## Baseball win percentage prediction  

In [None]:
# Install the packages
! pip3 install --user --no-cache-dir --upgrade "kfp>2" "google-cloud-pipeline-components>2" \
                                        google-cloud-aiplatform

In [None]:
# Restart the kernel
import os

if not os.getenv("IS_TESTING"):
    # Automatically restart kernel after installs
    import IPython

    app = IPython.Application.instance()
    app.kernel.do_shutdown(True)

In [None]:
! python3 -c "import kfp; print('KFP SDK version: {}'.format(kfp.__version__))"
! pip3 freeze | grep aiplatform
! python3 -c "import google_cloud_pipeline_components; print('google_cloud_pipeline_components version: {}'.format(google_cloud_pipeline_components.__version__))"

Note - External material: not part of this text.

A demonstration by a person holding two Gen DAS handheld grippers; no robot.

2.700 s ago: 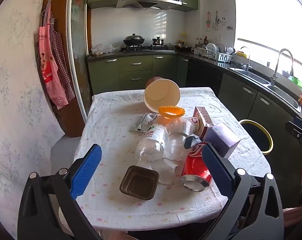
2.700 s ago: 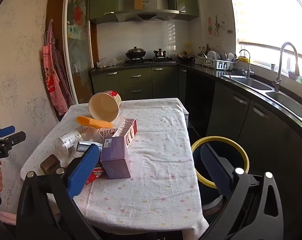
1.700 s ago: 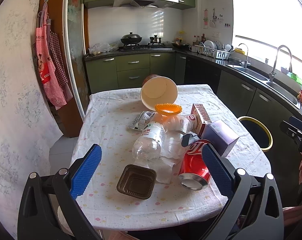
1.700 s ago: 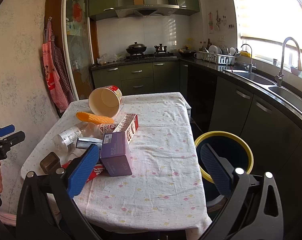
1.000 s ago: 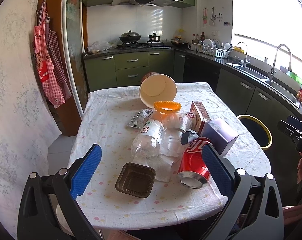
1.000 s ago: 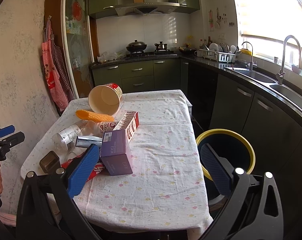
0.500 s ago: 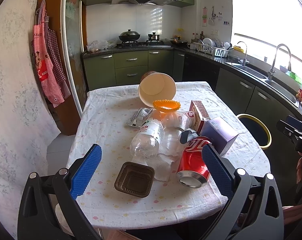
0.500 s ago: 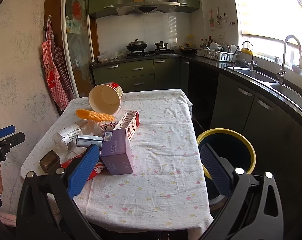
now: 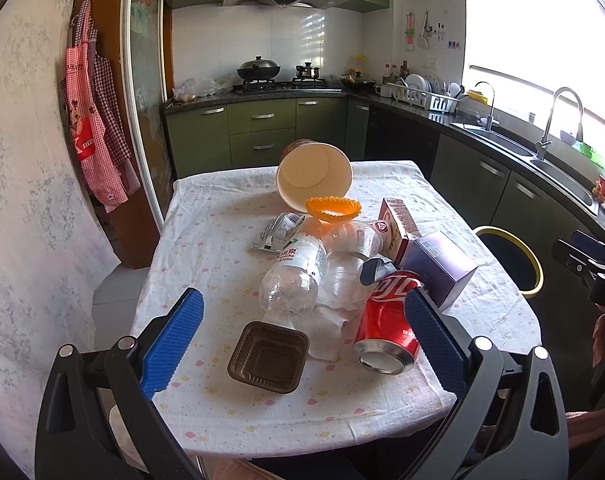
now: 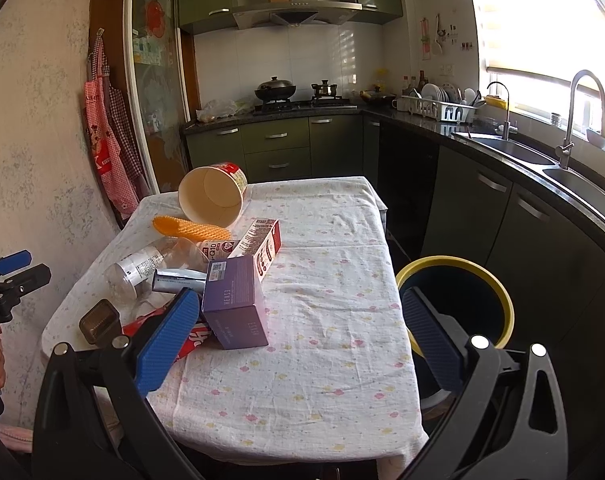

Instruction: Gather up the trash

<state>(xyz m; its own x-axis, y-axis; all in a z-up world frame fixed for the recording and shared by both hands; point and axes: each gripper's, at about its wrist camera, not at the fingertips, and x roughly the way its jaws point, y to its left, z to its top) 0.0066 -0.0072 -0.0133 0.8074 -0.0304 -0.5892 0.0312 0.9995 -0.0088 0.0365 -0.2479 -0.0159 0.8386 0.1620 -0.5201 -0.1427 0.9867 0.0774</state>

### Set up global variables

In [None]:
#The Google Cloud project that this pipeline runs in.
PROJECT_ID = "data-engineering-435508"
# The region that this pipeline runs in
REGION = "us-central1"
# Specify a Cloud Storage URI that your pipelines service account can access. The artifacts of your pipeline runs are stored within the pipeline root.
PIPELINE_ROOT = "gs://temp_de2024_trs"


# The model_repo is specified in the pipeline definition
# Threshold values are specified in the pipelien definition
# Data url is specified in the pipeline definition

### Import libraries

In [2]:
import kfp
import typing
from typing import Dict
from typing import NamedTuple
from kfp import dsl
from kfp.dsl import (Artifact,
                        Dataset,
                        Input,
                        Model,
                        Output,
                        Metrics,
                        ClassificationMetrics,
                        component, 
                        OutputPath, 
                        InputPath)
import google.cloud.aiplatform as aip
from google_cloud_pipeline_components.types import artifact_types

ImportError: cannot import name 'Artifact' from 'kfp.dsl' (c:\Users\thomz\AppData\Local\Programs\Python\Python313\Lib\site-packages\kfp\dsl\__init__.py)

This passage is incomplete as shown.